At least not funny in the same way — then it’s irony or satire or another one of those English devices Alanis Morissette wrote a song about.
Thank you inappropriate phone call. Thank you register. Thank you, thank you pay stub.
Apparently, other customers find it obnoxious when you walk into stores carrying plastic coconuts singing Jimmy Buffett. I find that this kind of behavior from other patrons makes me purchase more, which leads to buyer’s remorse. So yeah, I guess I do see your point.
More importantly, don’t go to visit your friends at work when you have been drinking for four or five hours, and if you do, please try to put on enough clothing.
Pants being a crucial part of the equation. It’s also an added bonus if los pantalons are right side out.
Working real jobs really is the poo, huh?
I wouldn’t know. I write a column. I’m an artist.
Not to take a swipe at the Scholtzsky’s Deli Company, my first employer and the source of my income for the most deplorable three months of my life, but I really despised that job.
As much as I love spiced meats, olives on sandwiches and drive-thru service, that job was really the lifestyle equivalent of having someone wax your entire body, no swipe at extraordinarily hairy people.
The only highlight of that job was listening to the conversations people have in the drive-thru line that the stereo picks up.
“You cannot have barbeque chips, they give you gas.”
In case you were unaware, when you car enters into the magic rectangle of space where you order your food, every word you say siphons through the mechanical box, through sky and into the headphones of the diligent employees of the restaurant of your choice.
I overheard a lot of really disturbing things from my tiny headphones.
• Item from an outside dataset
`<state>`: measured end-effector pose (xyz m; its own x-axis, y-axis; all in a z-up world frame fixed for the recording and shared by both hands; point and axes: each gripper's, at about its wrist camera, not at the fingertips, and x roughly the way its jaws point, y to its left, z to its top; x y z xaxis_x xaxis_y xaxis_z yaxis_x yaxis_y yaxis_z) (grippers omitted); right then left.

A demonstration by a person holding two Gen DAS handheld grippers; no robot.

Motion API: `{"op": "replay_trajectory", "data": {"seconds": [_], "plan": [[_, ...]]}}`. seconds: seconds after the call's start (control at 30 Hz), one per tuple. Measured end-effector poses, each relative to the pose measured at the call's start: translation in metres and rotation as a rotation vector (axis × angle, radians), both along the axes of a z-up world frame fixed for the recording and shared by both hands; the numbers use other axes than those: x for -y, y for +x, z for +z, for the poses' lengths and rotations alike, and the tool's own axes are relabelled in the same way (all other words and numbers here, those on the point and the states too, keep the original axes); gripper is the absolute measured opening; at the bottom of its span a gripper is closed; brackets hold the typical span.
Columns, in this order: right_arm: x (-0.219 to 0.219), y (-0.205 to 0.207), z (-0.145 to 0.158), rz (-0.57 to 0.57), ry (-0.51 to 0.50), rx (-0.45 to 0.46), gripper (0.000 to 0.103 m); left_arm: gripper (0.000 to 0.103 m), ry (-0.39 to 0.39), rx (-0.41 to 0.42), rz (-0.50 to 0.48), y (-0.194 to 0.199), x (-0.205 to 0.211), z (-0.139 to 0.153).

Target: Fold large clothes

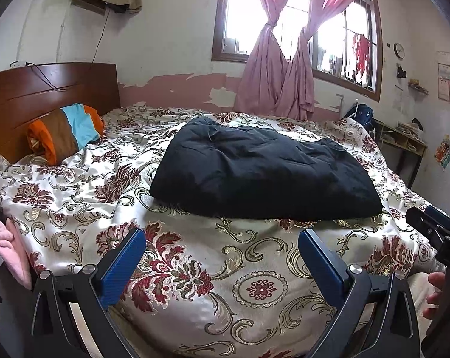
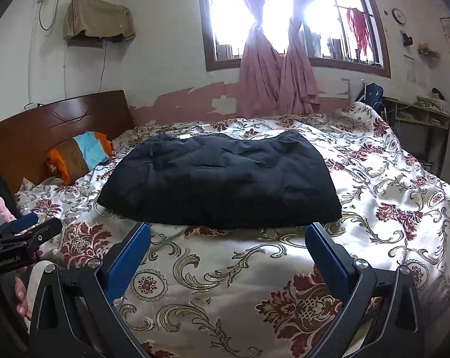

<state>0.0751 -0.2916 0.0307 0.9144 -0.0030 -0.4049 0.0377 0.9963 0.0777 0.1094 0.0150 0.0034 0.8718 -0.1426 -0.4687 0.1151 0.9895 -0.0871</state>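
— Lying folded on the bed (image 1: 254, 286), the dark garment (image 1: 263, 173) forms a puffy rectangle near the middle of the floral cover. Anything touching it?

— No. The left gripper (image 1: 222, 238) hangs just short of its near edge, fingers spread wide, nothing between them. The right gripper (image 2: 228, 232) does likewise, also spread and empty, with the garment's near edge just beyond its fingertips.

— And around it?

— A striped pillow (image 1: 67, 132) sits by the headboard (image 1: 46, 95), well apart from the garment. Pink curtains (image 1: 278, 83) hang knotted at the window (image 1: 243, 12) behind the bed.
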Motion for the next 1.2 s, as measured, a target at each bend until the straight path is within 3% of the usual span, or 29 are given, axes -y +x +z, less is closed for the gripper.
{"op": "replay_trajectory", "data": {"seconds": [1.2], "plan": [[-0.0063, -0.0016, -0.0016, -0.008, 0.003, 0.002, 0.101, 0.103, 0.001, 0.007, 0.002, -0.0001, -0.0014, 0.0038]]}}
I learned about sex and the arguments that can arise when one person wants a Sprite and the driver thinks they should have a Diet Sprite.
I once overheard an intricate plot to assassinate the blond-haired Backstreet Boy from the drive-thru line. I was going to say something, but then I remembered it was the blond guy from ‘Nsync that I thought was cute, so I let it slide.
Lance is so hotter than Nick, plus he was going into space. I can’t let anything happen to an astronaut on my shift at the sandwich shop.
At least not an astronaut who likes my ruffle-y britches and lack of pants. Don’t worry Lance, we’ll get you to space someday.